Supplied material =
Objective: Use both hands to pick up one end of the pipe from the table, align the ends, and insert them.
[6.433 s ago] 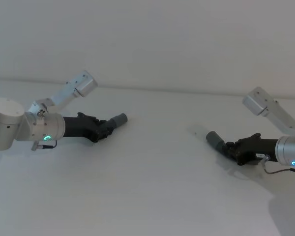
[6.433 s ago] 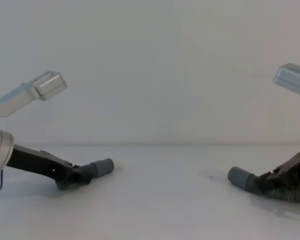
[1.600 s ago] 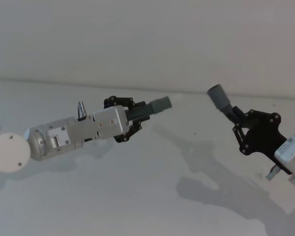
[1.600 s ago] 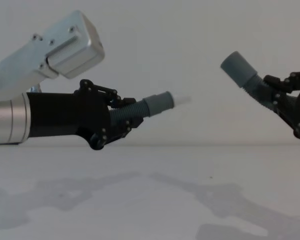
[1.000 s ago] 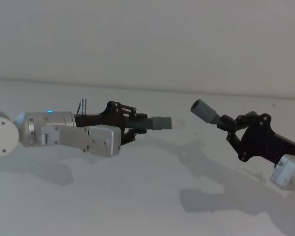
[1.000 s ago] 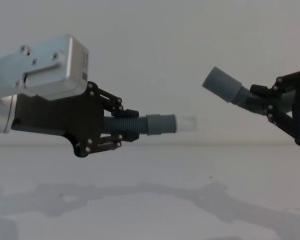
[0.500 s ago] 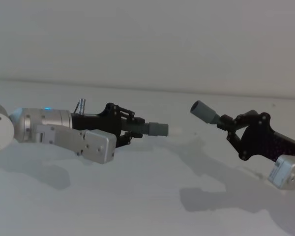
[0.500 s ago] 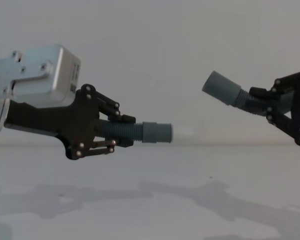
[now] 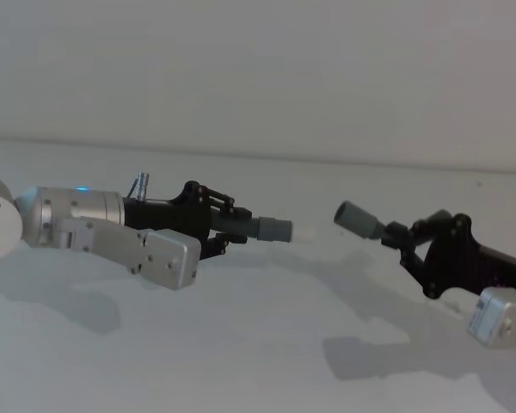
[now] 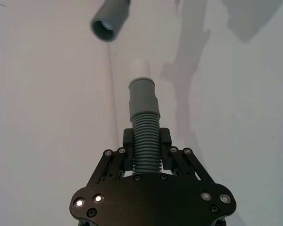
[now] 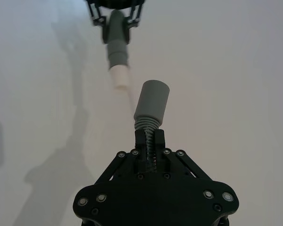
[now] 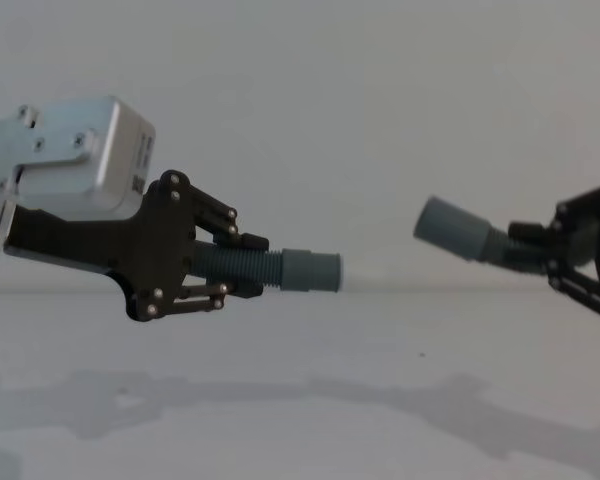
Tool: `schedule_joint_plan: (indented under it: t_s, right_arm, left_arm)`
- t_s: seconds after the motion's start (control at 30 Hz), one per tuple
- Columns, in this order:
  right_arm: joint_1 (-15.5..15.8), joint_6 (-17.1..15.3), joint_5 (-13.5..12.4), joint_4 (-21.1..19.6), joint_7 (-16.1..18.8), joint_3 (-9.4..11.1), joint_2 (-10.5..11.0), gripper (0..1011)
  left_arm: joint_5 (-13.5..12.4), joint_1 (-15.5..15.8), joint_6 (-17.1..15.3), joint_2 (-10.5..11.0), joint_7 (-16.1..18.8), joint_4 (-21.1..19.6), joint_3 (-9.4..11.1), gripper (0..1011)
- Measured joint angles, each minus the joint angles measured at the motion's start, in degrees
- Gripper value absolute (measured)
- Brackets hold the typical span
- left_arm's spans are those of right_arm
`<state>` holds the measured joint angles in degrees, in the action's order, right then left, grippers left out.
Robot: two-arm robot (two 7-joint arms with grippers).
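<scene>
1. Two pipe pieces are held in the air above the white tabletop [image 9: 258, 344], one in each of my tools, their ends facing each other across an open gap.
2. My left tool [image 9: 228, 225] reaches in from the left. Its ribbed pipe [image 12: 242, 267] runs forward out of the fingers, nearly level, and ends in a smooth grey cuff [image 12: 310, 271] with a pale, narrower tip [image 9: 304, 232] beyond it.
3. My right tool [image 9: 406, 243] reaches in from the right. Its pipe piece rises toward the left and ends in a wider grey cuff [image 9: 358, 218], whose open mouth faces my left tool.
4. In the chest view the right cuff [image 12: 453, 229] sits a little higher than the left cuff and tilts upward, so the two axes are not in line; the ends are near but apart.
5. Left tool state: the linkage fingers [image 10: 171, 151] are pressed in on the ribbed section [image 10: 145, 141] from both sides, pinching it just behind the cuff.
6. Right tool state: the fingers [image 11: 166, 151] are drawn close together on the ribbed neck [image 11: 149, 136] directly below its cuff [image 11: 151, 100], gripping it.
7. Surroundings: a plain white wall [image 9: 258, 69] stands behind the tabletop. Arm shadows lie on the surface below. Nothing stands between the two ends.
</scene>
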<state>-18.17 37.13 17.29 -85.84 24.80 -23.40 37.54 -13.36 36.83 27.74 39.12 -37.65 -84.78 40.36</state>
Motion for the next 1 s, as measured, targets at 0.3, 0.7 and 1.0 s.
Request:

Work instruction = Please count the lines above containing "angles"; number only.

Completed exercise = 2